Martin Mayr, a BA-CA market researcher, had the following explanation for this contradiction: “One has to draw a line between statistical data and personal feelings. There was a great deal of public discussion about the long winter and the higher oil prices, and the related increases in heating costs and fuel costs. This took place in the period when the survey was carried out.”
As Werner Kretschmer added, “We have also noticed that the use of savings products has increased in recent years. People no longer stuff their emergency savings into their mattresses: they are opting to invest it in more sensible ways. Today’s range of savings products includes more than just savings books and savings at building societies: there’s a broad spectrum of life insurance products, pension-savings products and securities investment plans.”
According to Mr. Mayr, “Austrians are more optimistic about future savings.” Some 40% believed that they would be able to save the same amount in three years. Of those surveyed, 15% believed that it would be more, whilst 36% thought that they would able to save less.

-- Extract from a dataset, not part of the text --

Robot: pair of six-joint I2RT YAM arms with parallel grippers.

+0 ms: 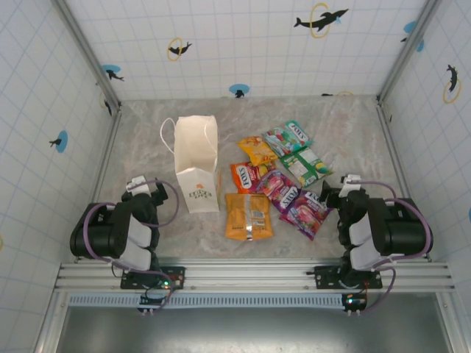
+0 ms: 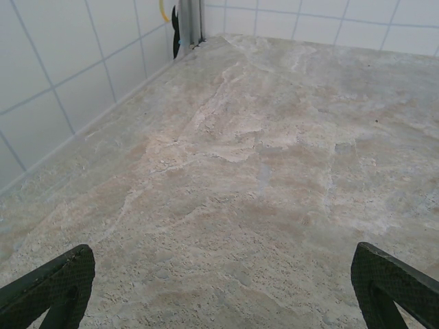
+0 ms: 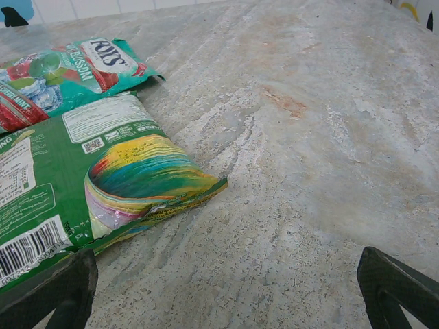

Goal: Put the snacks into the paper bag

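Beside the paper bag (image 1: 196,165) lie the snacks (image 1: 280,187) — clustered together.

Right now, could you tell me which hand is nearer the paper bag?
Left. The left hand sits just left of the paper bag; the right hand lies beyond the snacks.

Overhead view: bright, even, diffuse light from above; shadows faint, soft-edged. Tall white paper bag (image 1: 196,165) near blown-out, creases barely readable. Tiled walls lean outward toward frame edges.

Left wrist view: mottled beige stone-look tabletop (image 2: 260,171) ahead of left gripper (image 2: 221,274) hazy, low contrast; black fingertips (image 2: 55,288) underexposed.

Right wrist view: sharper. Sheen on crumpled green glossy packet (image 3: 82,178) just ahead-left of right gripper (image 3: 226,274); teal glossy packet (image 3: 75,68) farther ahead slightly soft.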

The majority of Austrians’ monthly savings of EUR 197 is placed in bank deposits (EUR 54 or 27%; this includes savings deposits, savings certificates, and current accounts). EUR 48 (representing 25%) is invested in life insurance. EUR 33 or 19% of savings goes into funds. For statistical purposes, the category life insurance and funds also includes pension-related savings products.
Savings deposit accounts continue to be the most favoured form of investment, but securities are catching up
Currently, 55% of those surveyed said that they would invest EUR 1,000 in a savings deposit account. In 2005, this figure was only 49%. Securities are already in second place when it comes to the types of preferred savings products as 18% of the respondents would chose this option (up from 12% in 2005). Deposits with building societies, life insurance and real estate all lost ground compared to the previous year’s results.

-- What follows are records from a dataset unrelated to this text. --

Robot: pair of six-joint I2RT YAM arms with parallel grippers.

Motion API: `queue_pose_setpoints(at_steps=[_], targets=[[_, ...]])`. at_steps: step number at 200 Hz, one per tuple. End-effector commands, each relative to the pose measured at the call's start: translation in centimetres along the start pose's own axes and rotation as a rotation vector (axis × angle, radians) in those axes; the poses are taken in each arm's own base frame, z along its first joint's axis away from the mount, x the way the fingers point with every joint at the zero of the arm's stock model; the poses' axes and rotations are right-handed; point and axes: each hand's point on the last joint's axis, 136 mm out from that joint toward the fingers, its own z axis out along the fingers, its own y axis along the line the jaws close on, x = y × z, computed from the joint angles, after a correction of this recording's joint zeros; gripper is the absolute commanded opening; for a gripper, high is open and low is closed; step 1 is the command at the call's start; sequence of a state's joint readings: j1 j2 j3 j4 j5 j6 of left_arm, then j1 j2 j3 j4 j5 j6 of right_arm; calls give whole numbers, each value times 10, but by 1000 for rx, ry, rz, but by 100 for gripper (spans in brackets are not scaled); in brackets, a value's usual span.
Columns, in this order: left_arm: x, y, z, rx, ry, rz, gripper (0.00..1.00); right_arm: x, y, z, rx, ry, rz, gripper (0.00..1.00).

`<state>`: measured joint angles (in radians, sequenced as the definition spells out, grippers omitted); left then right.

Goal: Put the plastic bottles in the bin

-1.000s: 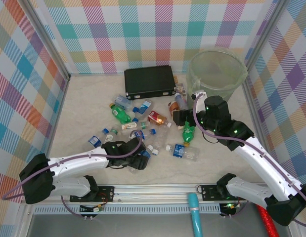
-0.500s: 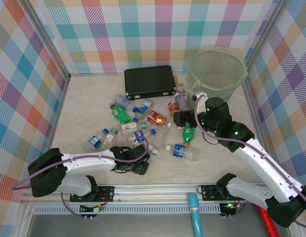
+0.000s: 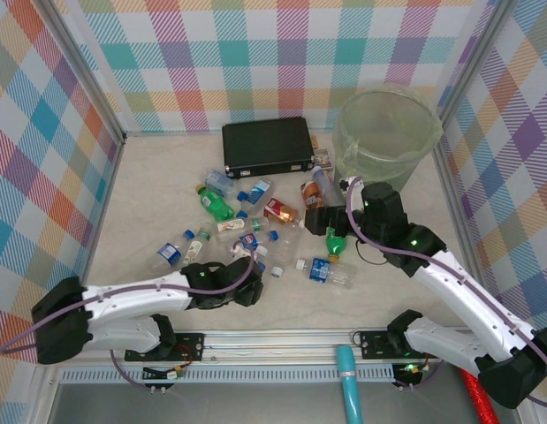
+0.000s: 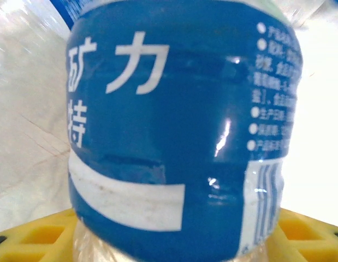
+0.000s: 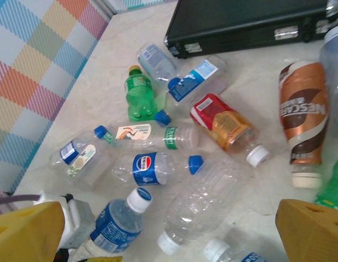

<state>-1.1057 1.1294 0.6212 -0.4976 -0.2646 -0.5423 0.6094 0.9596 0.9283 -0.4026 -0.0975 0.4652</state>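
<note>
Left gripper (image 3: 246, 281): jaws have narrowed steadily over the last second, from fairly wide to about half. They now bracket a blue-labelled bottle (image 4: 179, 136). In the left wrist view the label, white characters on blue, sits right up against the lens with a yellow fingertip at either lower corner. Cannot tell whether the pads are pressing yet or just short of contact. No sign of a lift; the bottle seems to lie on the counter (image 3: 149, 194) near the near edge, left of centre.

Reading: a grasp is closing but is not confirmed.

Right gripper (image 3: 321, 217): jaws at full spread and holding nothing. It has drifted slightly left and toward the heap since a second ago. It hovers near the brown Nescafé bottle (image 5: 302, 117).

Plastic bottles (image 3: 255, 225): roughly a dozen or more are scattered across the middle of the counter, among them a green one (image 5: 138, 98) and a red-labelled one (image 5: 223, 123). I can make out none inside the bin.

Bin (image 3: 413, 150): far right corner, well apart from the left gripper. The black case (image 3: 266, 146) lies along the far edge, to the left of the bin.

Judgement: most of the task is still to do.
</note>
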Motion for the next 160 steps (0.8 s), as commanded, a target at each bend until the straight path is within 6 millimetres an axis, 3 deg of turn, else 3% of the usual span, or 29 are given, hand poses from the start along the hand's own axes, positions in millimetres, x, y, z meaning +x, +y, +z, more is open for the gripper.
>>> queue_pose_setpoints(at_steps=[1,52,87,110,141,160], targets=[[-15,6,-22,-1,-91,-5,55,-10,27,-3,-144,-36,28,99],[-56,8,-71,40,-290,-28,53,-6,41,5,-233,4,73,98],[-77,6,-93,76,-402,-41,51,-10,47,-6,-259,-24,69,100],[-91,-4,-101,125,-466,-34,51,-8,57,-9,-315,-10,80,91],[-110,-24,-105,172,-510,2,51,-5,74,-5,-427,34,96,66],[-121,-37,-106,200,-525,23,51,-2,80,1,-445,61,94,60]])
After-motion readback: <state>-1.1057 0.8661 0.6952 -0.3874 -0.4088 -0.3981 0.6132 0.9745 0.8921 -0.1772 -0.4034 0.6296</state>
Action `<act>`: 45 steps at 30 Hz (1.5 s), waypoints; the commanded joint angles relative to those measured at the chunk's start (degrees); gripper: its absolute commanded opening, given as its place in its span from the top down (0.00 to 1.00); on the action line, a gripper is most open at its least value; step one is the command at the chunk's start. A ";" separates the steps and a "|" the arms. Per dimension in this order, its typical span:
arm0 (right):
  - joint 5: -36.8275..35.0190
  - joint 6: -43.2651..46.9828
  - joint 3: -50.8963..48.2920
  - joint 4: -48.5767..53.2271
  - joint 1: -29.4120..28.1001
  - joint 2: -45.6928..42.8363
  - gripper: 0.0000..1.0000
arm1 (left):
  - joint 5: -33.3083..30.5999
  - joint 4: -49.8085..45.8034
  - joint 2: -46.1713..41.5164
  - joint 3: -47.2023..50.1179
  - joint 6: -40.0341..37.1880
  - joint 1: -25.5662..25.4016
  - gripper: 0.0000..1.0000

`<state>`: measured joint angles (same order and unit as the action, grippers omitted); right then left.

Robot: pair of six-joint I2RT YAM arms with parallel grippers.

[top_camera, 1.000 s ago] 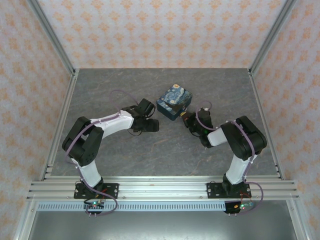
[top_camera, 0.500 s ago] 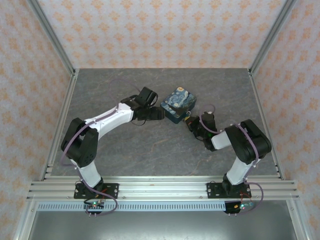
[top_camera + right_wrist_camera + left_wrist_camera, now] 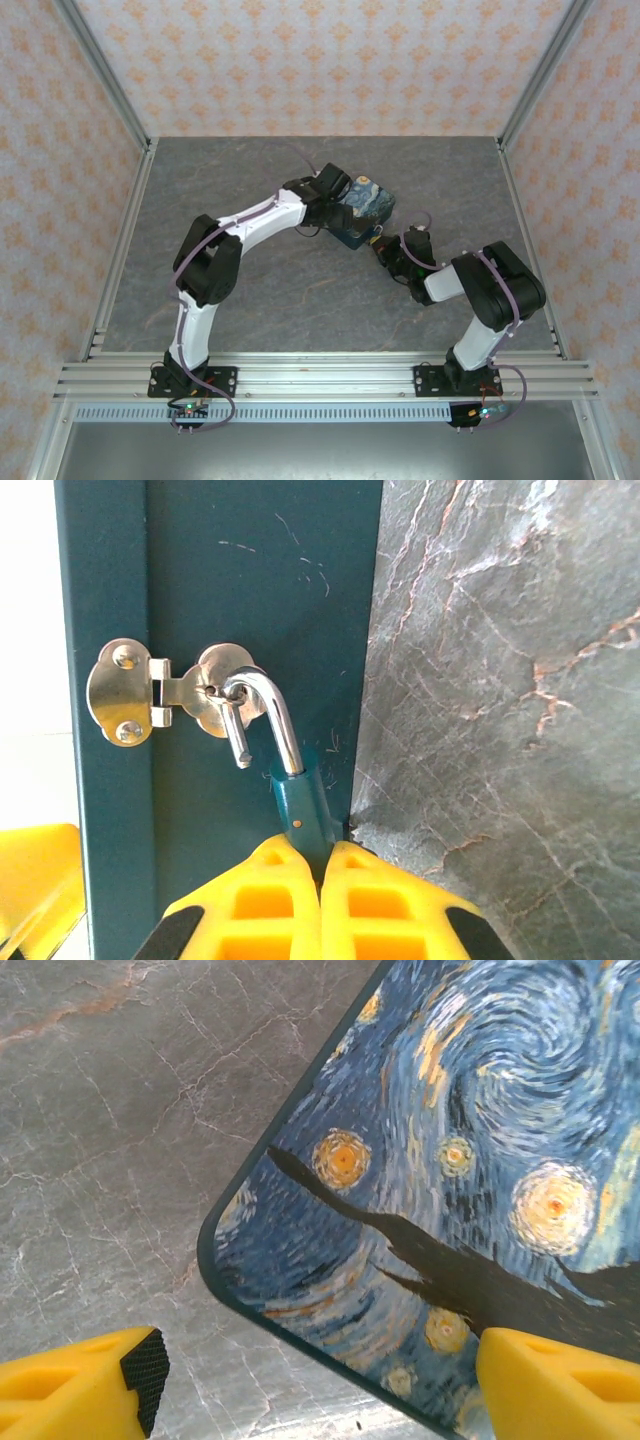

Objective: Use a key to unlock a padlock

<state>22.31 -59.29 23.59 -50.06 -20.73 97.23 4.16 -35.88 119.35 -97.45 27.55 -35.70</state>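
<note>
Padlock (image 3: 298, 805), teal, on hasp (image 3: 165, 692) at 5 o'clock side of printed box (image 3: 450, 1160): right gripper (image 3: 322, 880) pinched on its body, left gripper (image 3: 318, 1365) spread over a box corner; shackle (image 3: 275, 715) seemingly sprung, so unhooking from hasp likely next.

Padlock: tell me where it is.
In the right wrist view the padlock is hooked on the hasp on the dark blue side of the box, its teal body in the shut jaws of the right gripper.
</note>
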 commanded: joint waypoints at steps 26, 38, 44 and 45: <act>3.25 1.76 7.69 0.83 7.95 4.37 1.00 | -8.30 -11.22 8.00 -6.50 -8.77 -4.35 0.21; 6.28 0.99 1.36 0.61 9.59 -0.78 1.00 | -5.83 -10.39 4.64 -5.83 -8.05 -4.38 0.19; 6.60 1.68 -6.61 8.83 9.57 -12.47 1.00 | -2.08 -10.02 -1.30 -4.46 -7.02 -4.35 0.16; 6.35 2.21 -7.83 11.09 9.57 -14.85 0.99 | -1.45 -9.63 -2.81 -3.36 -6.71 -4.33 0.15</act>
<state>28.56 -58.37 17.87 -43.51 -11.42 86.87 -0.10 -41.80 121.47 -103.04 20.91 -39.66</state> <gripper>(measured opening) 0.048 0.847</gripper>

For higher amounts of savings (e.g. EUR 10,000) a similar change was observed: 34% of those surveyed in 2005 said that a savings deposit account was the best form of investment, compared to 38% in 2006. Again, securities came in second place with 32% favouring this form of savings in 2006 versus 25% in 2005. With regard to an on-going investment of EUR 100 per month, savings deposit accounts continue to be the most well-liked form of savings, followed by deposits with building societies and savings for pension.
BA-CA Savings Tips:
For amounts around EUR 1,000 BA-CA recommends a savings deposit account or savings certificate as the best option. Currently a BA-CA KapitalSparbuch account bears 3.000% interest for a term of one year. For savings amounts of EUR 10,000, Austria’s largest bank recommends investment in an eligible 3.75% - 4.25% variable rate mortgage bond with a term of 6 years, or the SportGarantieAnleihe with a term of 4 years. For an on-going investment of around EUR 100 per month, a good option is the VorsorgePlus-Pension, a state-sponsored old-age savings plan offered by BA-CA or PensionsManagement with the “GoldenGate-Pension”. These provide flexible pension insurance, with the option of continuous or single payments.
1) Development of financial savings in 2005; Source: OenB, Statistik Austria, BA-CA; (excluding exchange rate changes).